Project Topics

Below are some possible topics (each one can only be implemented by one group).
I think each of these could potentially be submitted to CRAN, if enough work has been put into them. This would look great on your resume.
I’ll update this page as I gain more ideas.

Statistics Project: Confidence Intervals when \(n = 1\)

Wall, Boen, and Tweedie (2001) provide an approach to calculate a finite confidence interval for the mean of a normal distribution when \(n=1\). Specifically, if \(x \sim N(\mu, \sigma^2)\), then the confidence interval is of the form: \[ \mu \in x \pm \xi|x|, \] for some \(\xi > 0\). This work extends the approaches from Blachman and Machol (1987).
For this project, I would like you to create an R package called {noner} (N is One in R) for computing confidence intervals for means when the sample size is 1. The details I have in mind are below.

Wall, Boen, and Tweedie (2001) list a couple ways to derive \(\xi\) (through either numerically solving an equation, or through closed-form approximations). Implement all of these methods.
Your function should allow the user to choose the coverage probability.
You can arbitrarily shift \(x\) by some constant \(a\) and obtain \(x-a \sim N(\mu - a, \sigma^2)\). So another confidence interval would be \[ \mu \in x-a \pm \xi|x-a| \] So allow the user to choose \(a\).
Use the confidence interval to obtain a \(p\)-value against some null.
Create a function to calculate the power of your test under various alternatives.
Bayesian credible intervals for \(n=1\) are pretty easy to obtain using conjugate priors. Implement Bayesian credible intervals for \(n=1\) (you’ll have to learn a little bit about Bayesian inference for this).
Possibly allow the user to place a distribution over \(a\). This is not quite the same as a full Bayesian approach, so I would be interested in exploring the results of this hybrid approach.
Implement simulation scripts in a vignette comparing various approaches to calculate a confidence interval when \(n=1\).
Wall, Boen, and Tweedie (2001) also describe confidence intervals of a similar form when \(n > 1\), but are sub-optimal when \(n > 2\). Implement these approaches and have a vignette comparing it to the standard \(t\)-intervals.
Also calculate confidence interval for success probability of a binomial distribution when \(n=1\). There are tons of ways to do this, so you will have to explore the literature to implement the various approaches.

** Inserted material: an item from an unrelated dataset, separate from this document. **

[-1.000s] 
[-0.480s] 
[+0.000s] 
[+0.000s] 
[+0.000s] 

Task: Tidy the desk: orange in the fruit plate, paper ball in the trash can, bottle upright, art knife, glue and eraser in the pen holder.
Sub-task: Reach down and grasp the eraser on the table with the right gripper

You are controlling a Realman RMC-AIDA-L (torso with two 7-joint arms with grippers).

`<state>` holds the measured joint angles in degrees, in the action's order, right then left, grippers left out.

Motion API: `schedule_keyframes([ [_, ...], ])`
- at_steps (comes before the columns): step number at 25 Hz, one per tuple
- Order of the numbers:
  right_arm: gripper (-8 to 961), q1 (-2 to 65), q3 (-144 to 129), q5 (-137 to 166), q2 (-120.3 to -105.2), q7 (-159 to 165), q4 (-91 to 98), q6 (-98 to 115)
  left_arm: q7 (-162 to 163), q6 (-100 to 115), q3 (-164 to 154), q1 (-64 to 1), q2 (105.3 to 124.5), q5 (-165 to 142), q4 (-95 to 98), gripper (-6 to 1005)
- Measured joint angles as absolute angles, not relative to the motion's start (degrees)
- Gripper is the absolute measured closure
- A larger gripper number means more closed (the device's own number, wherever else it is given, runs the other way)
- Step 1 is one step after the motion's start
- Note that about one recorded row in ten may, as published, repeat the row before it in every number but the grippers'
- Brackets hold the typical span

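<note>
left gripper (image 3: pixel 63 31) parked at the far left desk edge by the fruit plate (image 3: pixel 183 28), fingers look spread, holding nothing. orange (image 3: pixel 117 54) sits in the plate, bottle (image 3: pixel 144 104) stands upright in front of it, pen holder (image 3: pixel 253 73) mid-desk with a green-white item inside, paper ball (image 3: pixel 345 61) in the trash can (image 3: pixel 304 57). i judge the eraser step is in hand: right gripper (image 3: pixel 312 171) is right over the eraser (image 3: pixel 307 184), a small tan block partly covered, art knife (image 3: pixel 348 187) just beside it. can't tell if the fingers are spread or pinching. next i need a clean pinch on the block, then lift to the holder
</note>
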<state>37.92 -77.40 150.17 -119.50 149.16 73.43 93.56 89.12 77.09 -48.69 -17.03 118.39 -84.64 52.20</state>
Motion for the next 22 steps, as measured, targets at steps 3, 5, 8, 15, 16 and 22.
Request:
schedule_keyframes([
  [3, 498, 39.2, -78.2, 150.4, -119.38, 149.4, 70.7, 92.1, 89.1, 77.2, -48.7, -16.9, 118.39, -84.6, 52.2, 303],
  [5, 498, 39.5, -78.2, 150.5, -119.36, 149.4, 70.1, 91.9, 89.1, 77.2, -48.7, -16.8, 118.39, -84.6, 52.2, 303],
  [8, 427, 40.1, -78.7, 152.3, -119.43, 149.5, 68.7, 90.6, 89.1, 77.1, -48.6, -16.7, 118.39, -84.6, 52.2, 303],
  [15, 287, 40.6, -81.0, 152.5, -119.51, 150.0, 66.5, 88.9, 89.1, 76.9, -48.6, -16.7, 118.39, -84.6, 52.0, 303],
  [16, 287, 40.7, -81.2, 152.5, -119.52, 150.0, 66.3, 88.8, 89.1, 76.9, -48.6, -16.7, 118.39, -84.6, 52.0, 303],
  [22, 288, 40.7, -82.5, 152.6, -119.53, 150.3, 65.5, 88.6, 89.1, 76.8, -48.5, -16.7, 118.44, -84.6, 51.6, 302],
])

Statistics Project: Piecewise Linear Density Functions

A density function characterizes the distribution of a continuous variable. You are most familiar with the normal density.
The goal of this project is to create a package, called {pldenr}, that will return the density, distribution function, quantile function, and random generation for any density that is piecewise linear.
The arguments for these functions can be
1. The endpoints of the lines and
2. The relative height of the lines.
E.g. the user could input endpoints = c(0, 0.5) and relheight = c(1, 2) to indicate that the height of the line at 0.5 should be twice as high as the height of the line at 0.
Some user inputs will be incompatable with any density, and your function should throw an error in such a case.
The function then scales the heights so that the area under the curve sums to 1. This shouldn’t be too hard since the area under a line is the area of a trapezoid.
You can include some default probability distributions (uniform, linear, triangular, etc).
To simulate, simulate from the [0, 1] uniform distribution then apply the quantile function to the resulting simulated values.
Advanced Work:
- Allow for discontinuities.
- Given endpoints for the lines, estimate the density given a sample of points (very hard unless you are familiar with stat theory).
- Piecewise quadratic/cubic densities.

Graphical Project: Empirical Distribution Function Plots

Create a package called {ggedf} (‘ggplot2’ for Empirical Distribution Functions) that creates geoms for visualizing the empirical distribution function. Namely.
Let \(X_1,X_2,\ldots,X_n\) be a set of numerical observations. Assume that these values are ordered. The empirical distribution function \(F(x)\) is defined to be the proportion of \(X_i\) values less than or equal to \(x\). You can obtain this in R via the stats::ecdf() function.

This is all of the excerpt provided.